Importance of Biomaterials In Vivo Microenvironment pH (μe-pH) in the Regeneration Process of Osteoporotic Bone Defects

In scenario of osteoporotic fracture, significantly higher activity of osteoclasts than osteoblasts may lead to continuous loss of bone in fracture/defect site. Impaired bone regeneration efficiency is the major barrier that influences endosseous implants to get a better performance, and this substantially increases the risk of a second fracture, nonunion, and aseptic implant loosening. Although great effects have been made, there are still no clinically approved biomaterials specifically tailored for applications in osteoporotic bones.
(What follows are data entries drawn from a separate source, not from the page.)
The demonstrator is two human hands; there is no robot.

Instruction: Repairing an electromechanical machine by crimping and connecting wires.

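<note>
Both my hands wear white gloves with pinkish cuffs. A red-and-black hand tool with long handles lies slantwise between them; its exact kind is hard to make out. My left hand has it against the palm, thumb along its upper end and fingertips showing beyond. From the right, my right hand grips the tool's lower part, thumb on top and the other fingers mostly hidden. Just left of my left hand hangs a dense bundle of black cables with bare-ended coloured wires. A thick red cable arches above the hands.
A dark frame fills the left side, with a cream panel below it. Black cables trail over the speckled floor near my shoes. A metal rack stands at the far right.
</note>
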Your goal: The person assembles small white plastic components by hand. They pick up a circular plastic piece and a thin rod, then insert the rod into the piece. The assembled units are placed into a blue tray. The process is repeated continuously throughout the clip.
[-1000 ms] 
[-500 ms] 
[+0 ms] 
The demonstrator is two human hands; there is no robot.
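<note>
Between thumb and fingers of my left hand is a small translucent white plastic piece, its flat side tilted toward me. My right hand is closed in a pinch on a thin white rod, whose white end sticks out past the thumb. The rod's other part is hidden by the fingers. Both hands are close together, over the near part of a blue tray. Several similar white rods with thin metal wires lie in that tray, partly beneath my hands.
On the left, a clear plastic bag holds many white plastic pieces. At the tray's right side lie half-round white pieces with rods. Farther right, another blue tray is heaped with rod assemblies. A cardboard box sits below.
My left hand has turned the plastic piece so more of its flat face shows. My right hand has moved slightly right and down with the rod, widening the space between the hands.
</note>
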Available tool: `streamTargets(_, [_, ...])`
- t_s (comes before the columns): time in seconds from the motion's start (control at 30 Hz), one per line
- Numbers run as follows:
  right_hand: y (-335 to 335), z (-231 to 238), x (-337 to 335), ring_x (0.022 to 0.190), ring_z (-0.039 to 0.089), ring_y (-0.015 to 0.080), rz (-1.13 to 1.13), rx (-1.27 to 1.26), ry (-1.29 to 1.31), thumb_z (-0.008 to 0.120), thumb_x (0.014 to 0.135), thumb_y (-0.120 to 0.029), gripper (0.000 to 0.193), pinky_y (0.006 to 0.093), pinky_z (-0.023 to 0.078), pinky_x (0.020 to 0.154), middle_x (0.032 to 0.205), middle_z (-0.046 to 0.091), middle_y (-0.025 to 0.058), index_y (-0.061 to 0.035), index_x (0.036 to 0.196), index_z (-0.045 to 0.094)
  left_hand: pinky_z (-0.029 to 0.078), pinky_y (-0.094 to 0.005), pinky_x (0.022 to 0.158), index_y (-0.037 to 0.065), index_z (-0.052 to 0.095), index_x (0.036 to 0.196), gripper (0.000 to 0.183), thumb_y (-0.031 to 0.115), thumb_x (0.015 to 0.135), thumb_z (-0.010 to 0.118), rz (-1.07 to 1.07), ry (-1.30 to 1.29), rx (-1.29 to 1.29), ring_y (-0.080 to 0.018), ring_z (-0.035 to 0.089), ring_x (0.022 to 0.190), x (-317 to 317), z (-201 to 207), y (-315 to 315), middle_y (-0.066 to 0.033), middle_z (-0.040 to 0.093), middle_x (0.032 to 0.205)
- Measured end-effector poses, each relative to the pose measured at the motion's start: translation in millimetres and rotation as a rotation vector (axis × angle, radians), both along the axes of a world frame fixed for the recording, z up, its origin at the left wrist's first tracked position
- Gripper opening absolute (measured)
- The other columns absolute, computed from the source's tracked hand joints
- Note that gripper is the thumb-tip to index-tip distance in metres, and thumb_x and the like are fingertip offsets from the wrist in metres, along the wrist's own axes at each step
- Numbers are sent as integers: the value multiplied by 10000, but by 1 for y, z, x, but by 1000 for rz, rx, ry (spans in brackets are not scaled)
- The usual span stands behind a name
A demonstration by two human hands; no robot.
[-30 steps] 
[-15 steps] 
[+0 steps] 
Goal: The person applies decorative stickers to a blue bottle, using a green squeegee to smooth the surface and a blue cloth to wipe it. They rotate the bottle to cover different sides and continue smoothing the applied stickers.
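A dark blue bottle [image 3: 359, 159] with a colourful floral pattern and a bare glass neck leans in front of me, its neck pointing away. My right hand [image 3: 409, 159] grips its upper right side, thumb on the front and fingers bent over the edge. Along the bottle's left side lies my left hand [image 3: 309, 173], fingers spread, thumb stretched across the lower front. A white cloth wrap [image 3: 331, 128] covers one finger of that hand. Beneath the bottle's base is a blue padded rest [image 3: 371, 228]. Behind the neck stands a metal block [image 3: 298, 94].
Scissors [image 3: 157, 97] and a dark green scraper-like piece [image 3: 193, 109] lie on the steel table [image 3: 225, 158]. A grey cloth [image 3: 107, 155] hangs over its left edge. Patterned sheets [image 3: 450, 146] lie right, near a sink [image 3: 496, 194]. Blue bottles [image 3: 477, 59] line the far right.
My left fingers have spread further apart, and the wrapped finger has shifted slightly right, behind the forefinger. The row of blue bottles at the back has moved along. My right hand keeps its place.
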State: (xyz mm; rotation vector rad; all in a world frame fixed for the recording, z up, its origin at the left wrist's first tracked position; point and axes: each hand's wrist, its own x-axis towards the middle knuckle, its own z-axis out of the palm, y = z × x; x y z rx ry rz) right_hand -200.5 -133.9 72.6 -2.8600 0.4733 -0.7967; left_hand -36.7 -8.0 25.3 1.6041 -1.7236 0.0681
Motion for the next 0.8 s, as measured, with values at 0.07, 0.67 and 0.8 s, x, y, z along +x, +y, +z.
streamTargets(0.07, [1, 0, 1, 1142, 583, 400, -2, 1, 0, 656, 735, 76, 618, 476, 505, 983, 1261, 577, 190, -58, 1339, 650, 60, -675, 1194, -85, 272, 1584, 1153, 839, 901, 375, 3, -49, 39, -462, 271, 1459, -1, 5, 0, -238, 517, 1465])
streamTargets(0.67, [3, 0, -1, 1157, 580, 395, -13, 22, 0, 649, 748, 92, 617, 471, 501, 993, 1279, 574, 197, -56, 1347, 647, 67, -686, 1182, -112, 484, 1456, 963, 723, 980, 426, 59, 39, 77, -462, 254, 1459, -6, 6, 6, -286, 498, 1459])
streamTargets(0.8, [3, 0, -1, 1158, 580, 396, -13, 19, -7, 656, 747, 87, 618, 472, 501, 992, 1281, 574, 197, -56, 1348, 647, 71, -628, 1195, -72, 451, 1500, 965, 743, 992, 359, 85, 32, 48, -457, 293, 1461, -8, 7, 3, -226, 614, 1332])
The key issue for developing such biomaterials is to reestablish normal bone regeneration at the fracture site. Acid-base property could directly influence the behavior of bone cells, thus making it an important factor to modulate the unbalanced activity between osteoclast and osteoblast in osteoporotic conditions. More importantly, it is adjustable through implant biodegradation. Therefore, a rational strategy to reconstruct the regeneration balance in the fracture site is to regulate the microenvironmental pH (μe-pH) through the application of biodegradable materials. The present chapter provides an overview on how pH change influences bone cells behaviors as well as recent development on revealing the role of μe-pH in guiding the localized bone regeneration. We proposed that the μe-pH is an important and accessible factor which should be taken into consideration in the development of orthopedic biomaterials, in particular for repair of osteoporotic bone fracture/defect.